Fast Sub-Stream Parallelization for oneMKL MRG32k3a Random Number Generator

October 30, 2024

Get the Latest on All Things CODE

author-image

By

Random Number Generation and Parallel Compute

GPUs have become increasingly powerful and are widely used for various computational tasks, including random number generation. Random numbers are essential in many applications, such as cryptography, simulation, and scientific computing. They play a key role in providing the random seeds for many different prediction scenarios from predictive maintenance, quantitative finance risk assessment, or earthquake and tsunami emergency response planning.  GPUs offer a significant advantage in generating random numbers due to their parallel processing capabilities. This allows for generating many random numbers simultaneously, improving efficiency and speed. In the digital age, where data privacy and accuracy are paramount, generating random numbers on GPU is vital in scaling and accelerating highly accurate calculations, simulations, and prediction engines. It makes highly secure cryptography in banking, health sciences, and corporate security possible without impacting the end-user experience.

The Intel® oneAPI Math Kernel Library (oneMKL) is a high-performance math library that provides optimized functions for mathematical computations. It is designed to accelerate complex mathematical operations, such as linear algebra, fast Fourier transforms, and random number generation. oneMKL is part of the Intel® oneAPI Base Toolkit, a comprehensive set of development tools and libraries for building optimized high-performance applications targeting accelerated compute platforms.

The MRG32k3a[1] random number generator is a widely used algorithm for generating pseudo-random numbers for these more advanced use cases. It is a combined multiple recursive random number generator with a long period. Thus, it can produce a large set of unique random numbers before repeating. It is known for its good statistical properties, making it suitable for many different applications.

What if we can improve its performance even more by splitting the algorithm into several smaller tasks that can be processed simultaneously? We aim to increase performance by increasing the algorithm's parallelism level.  

In this article, we introduce the addition of a sub-sequence parallelization method for MRG32k3a random number generator to oneMKL. While there are already existing methods for generating random numbers in the library, this article highlights the benefits of incorporating a sub-sequence parallelization technique.

Parallelization Approaches

There are various ways to generate random numbers in parallel. However, we need to consider the statistical correctness of the resulting sequence and generator period. The statistical randomness and the length of the period before a number repeats cannot be compromised. The following section explores the primary strategies for implementing such parallelization.

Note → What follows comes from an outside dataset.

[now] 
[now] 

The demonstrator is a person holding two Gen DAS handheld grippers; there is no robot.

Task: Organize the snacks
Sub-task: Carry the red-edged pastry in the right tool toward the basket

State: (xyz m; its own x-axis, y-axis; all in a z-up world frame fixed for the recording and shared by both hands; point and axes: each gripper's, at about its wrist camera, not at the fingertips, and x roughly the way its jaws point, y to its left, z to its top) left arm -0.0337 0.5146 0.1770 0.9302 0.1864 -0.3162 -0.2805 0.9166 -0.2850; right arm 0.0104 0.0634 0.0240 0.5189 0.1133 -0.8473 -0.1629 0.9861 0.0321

The standard implementation of MRG32k3a random number parallelization involves dividing the generation process equally among threads using the skip ahead[2] method (Figure 1). For instance, if we generate 100 random numbers with 10 threads, the first thread will generate the first 10 elements, the second thread will generate the next 10 elements, and so on. While this approach ensures consistent output, it also requires a highly computationally complex skip-ahead operation for each thread.

Figure 1. Types of Parallelization Approaches

 

The research outlined in a paper by Pierre L'Ecuyer et al. on “Object-Oriented Random-Number Package with Many Long Streams and Substreams[4] demonstrates that the sequence produced by the MRG32k3a generator can be segmented into sub-sequences with a 2^67 element displacement (Figure1), and these can be recombined without creating any correlation in the resulting sequence.

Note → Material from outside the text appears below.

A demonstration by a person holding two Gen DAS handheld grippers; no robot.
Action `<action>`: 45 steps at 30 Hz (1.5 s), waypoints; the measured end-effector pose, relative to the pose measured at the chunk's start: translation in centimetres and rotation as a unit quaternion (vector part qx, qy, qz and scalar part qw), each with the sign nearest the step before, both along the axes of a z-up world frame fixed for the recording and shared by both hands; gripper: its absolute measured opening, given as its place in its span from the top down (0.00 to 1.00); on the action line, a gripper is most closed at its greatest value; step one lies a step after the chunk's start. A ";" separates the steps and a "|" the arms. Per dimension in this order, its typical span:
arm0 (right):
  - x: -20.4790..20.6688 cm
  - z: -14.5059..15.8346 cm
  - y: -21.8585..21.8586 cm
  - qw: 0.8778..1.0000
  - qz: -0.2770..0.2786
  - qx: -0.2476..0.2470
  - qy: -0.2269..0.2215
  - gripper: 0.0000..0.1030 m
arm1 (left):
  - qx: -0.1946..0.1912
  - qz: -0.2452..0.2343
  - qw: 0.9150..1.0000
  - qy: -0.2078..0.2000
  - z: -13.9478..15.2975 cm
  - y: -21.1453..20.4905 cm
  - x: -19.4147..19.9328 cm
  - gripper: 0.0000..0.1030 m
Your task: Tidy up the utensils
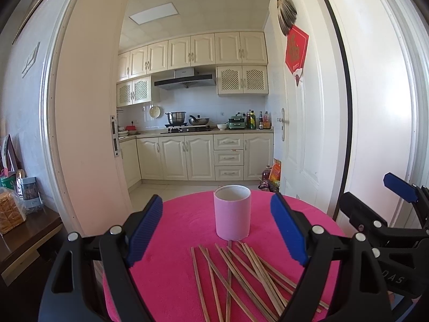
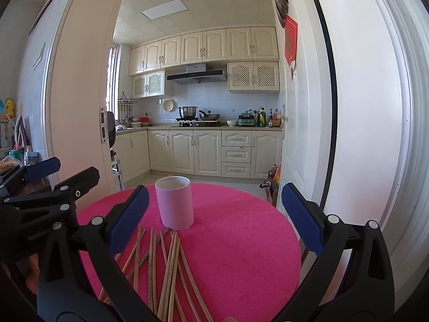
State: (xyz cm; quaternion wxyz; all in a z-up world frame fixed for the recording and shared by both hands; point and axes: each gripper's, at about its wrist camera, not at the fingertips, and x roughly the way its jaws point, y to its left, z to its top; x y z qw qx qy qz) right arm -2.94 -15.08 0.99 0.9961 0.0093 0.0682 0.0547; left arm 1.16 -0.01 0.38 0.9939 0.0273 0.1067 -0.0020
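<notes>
Wooden chopsticks (image 1: 241, 276) lie criss-crossed, tips mostly twd upright pink cup (image 1: 232, 212); both jaws open, empty.

Open space is found between the wide-spread fingers of the left tool (image 1: 217, 230) and of the right tool (image 2: 214, 222). Ahead of both, the way is blocked by the upright pink cup (image 1: 232, 212); below them, the table (image 2: 241, 230) is strewn with loose chopsticks (image 1: 241, 273).
</notes>
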 end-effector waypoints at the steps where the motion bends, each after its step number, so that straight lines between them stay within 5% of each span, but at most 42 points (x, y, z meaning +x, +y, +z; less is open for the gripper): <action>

This is indeed possible for the MRG32k3a algorithm, as it has a large period of 2191 elements. Each sub-stream is responsible for generating random numbers, which are then stored in memory with an offset equal to the total number of sub-streams (Figure. 2). For example, if there are 10 sub-streams and we want to generate 100 random numbers, the first sub-stream will generate the 1st, 11th, ... and 91st elements, while the second sub-stream will generate the 2nd, 12th, ... and 92nd elements, and so on.

Figure 2. Approach for Generated Number Distribution into Memory.

 

Another popular method for generating random numbers in parallel involves assigning unique seeds to each thread. Although this approach allows to achieve performance scalability, there is no guarantee of statistical independency of the sequences with different seeds. When random numbers are generated using different seeds in parallel, there is a higher chance of generating similar or correlated sequences of numbers.

The sub-sequence parallelization method uses a single seed for generation, resulting in decent performance and guaranteeing a high-quality output sequence.

Usage of Sub-Sequences with oneMKL

You can use sub-sequence parallelization with oneMKL Host API by providing a method at the random number generator initialization stage (see Table 1).

// ...

namespace host_rng = oneapi::mkl::rng;

host_rng::mrg32k3a 
	engine(queue, seed); 


host_rng::uniform distribution;

host_rng::generate(distribution, engine, n, data);

// ...
// ...

namespace host_rng = oneapi::mkl::rng;

host_rng::mrg32k3a 
	engine(queue, seed, 
           host_rng::mrg32k3a_mode::optimal{});

host_rng::uniform distribution;

host_rng::generate(distribution, engine, n, data);

// ...
Generating n random numbers with standard parallelization approach. Generating n random numbers with sub-sequence parallelization approach.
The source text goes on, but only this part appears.